Write out again, exactly, the lines below starting at the one with "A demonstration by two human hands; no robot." and ending at the one with "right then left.".

Data entries =>
==*==
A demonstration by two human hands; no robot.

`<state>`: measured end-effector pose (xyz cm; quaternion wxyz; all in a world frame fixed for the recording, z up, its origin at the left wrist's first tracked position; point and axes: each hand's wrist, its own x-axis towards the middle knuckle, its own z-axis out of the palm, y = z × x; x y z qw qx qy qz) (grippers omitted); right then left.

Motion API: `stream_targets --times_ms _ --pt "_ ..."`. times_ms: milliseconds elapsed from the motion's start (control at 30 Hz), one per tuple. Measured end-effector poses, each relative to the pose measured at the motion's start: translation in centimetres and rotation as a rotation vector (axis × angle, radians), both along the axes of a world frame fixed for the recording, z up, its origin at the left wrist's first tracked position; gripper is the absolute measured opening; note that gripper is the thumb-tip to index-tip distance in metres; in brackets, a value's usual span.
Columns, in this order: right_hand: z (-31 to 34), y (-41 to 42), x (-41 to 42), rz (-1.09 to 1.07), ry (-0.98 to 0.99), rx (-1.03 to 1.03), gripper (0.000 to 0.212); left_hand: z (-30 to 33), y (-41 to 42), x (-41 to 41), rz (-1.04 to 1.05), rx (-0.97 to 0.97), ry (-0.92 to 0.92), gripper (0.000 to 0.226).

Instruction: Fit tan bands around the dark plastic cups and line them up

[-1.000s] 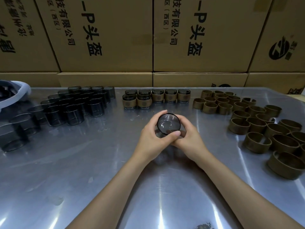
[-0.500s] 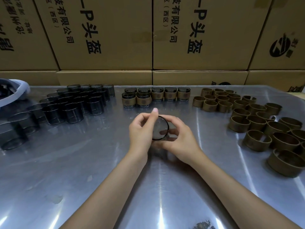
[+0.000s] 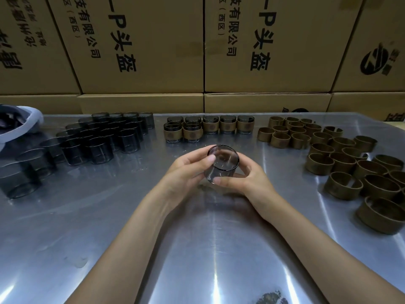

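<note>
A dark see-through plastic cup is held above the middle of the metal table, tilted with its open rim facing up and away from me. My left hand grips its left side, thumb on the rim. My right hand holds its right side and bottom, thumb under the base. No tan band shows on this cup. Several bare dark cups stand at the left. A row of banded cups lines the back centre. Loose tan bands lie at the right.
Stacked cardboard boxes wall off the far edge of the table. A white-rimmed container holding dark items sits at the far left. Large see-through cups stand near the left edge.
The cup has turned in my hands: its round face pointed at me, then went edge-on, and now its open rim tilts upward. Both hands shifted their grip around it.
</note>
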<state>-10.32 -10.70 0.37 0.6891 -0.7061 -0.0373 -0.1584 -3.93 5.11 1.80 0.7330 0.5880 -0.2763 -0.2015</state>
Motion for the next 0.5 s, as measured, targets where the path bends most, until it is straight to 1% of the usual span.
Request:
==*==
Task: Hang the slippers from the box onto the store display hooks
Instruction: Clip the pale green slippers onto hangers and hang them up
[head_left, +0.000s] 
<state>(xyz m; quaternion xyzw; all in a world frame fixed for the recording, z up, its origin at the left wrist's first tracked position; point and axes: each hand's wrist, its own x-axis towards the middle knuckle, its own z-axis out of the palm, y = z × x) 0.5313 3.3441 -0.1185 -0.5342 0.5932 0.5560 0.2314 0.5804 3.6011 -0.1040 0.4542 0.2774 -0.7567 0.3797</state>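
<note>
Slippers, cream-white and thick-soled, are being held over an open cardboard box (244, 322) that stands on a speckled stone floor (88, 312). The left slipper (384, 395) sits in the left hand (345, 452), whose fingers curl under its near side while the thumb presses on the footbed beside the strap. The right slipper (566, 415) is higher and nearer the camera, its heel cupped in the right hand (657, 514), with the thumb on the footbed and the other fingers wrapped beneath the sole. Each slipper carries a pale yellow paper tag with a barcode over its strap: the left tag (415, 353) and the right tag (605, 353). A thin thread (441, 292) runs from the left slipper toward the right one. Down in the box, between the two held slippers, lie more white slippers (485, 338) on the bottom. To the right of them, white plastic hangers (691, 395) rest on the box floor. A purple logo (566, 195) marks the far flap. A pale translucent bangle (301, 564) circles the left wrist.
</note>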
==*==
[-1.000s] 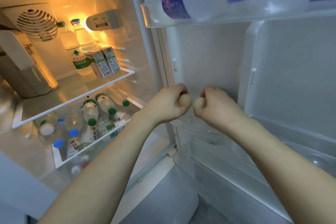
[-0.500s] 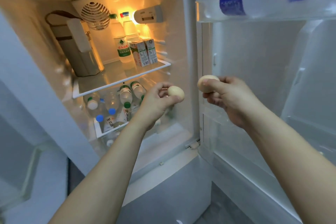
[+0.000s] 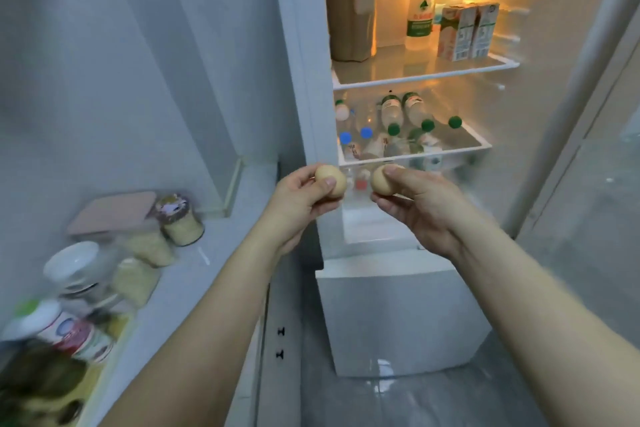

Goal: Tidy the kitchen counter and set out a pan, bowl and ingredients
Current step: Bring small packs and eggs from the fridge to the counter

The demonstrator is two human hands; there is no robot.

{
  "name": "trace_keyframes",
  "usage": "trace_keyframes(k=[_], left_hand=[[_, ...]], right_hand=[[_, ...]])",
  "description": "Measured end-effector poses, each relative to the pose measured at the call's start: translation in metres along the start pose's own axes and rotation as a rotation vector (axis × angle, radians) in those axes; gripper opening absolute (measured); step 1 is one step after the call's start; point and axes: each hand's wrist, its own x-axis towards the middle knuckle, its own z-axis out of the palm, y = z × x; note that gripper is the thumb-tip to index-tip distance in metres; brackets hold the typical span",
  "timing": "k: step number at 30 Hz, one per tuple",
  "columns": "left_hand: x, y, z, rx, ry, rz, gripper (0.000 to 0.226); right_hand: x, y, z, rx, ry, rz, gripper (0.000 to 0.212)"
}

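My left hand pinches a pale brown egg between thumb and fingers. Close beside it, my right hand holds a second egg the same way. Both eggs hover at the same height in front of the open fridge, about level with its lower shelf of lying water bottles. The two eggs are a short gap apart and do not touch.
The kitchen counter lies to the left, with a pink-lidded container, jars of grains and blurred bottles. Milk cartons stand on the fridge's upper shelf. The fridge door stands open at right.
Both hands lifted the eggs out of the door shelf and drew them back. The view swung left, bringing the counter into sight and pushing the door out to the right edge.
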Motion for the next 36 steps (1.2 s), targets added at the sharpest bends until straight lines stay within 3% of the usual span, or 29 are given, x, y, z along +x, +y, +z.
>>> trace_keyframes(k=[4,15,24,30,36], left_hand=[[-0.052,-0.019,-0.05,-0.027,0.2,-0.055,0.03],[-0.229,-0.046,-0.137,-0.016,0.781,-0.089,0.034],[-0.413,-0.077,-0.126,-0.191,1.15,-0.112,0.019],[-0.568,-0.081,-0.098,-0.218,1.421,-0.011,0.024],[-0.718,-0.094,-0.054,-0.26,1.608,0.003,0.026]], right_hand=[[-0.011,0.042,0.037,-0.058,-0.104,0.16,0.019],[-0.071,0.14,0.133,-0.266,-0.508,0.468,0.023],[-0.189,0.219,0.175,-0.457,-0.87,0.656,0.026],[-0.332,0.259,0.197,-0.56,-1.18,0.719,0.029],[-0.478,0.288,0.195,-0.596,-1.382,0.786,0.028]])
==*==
Solved problem =>
A demonstration by two human hands; no robot.

`<state>`: measured end-effector pose (xyz cm; quaternion wxyz; all in a world frame fixed for the recording, z up, its origin at the left wrist's first tracked position; point and axes: each hand's wrist, its own x-axis towards the middle knuckle, its own z-axis out of the palm, y = z × x; x y z qw qx qy qz) (grippers omitted); right then left.

Nothing further is required of this output.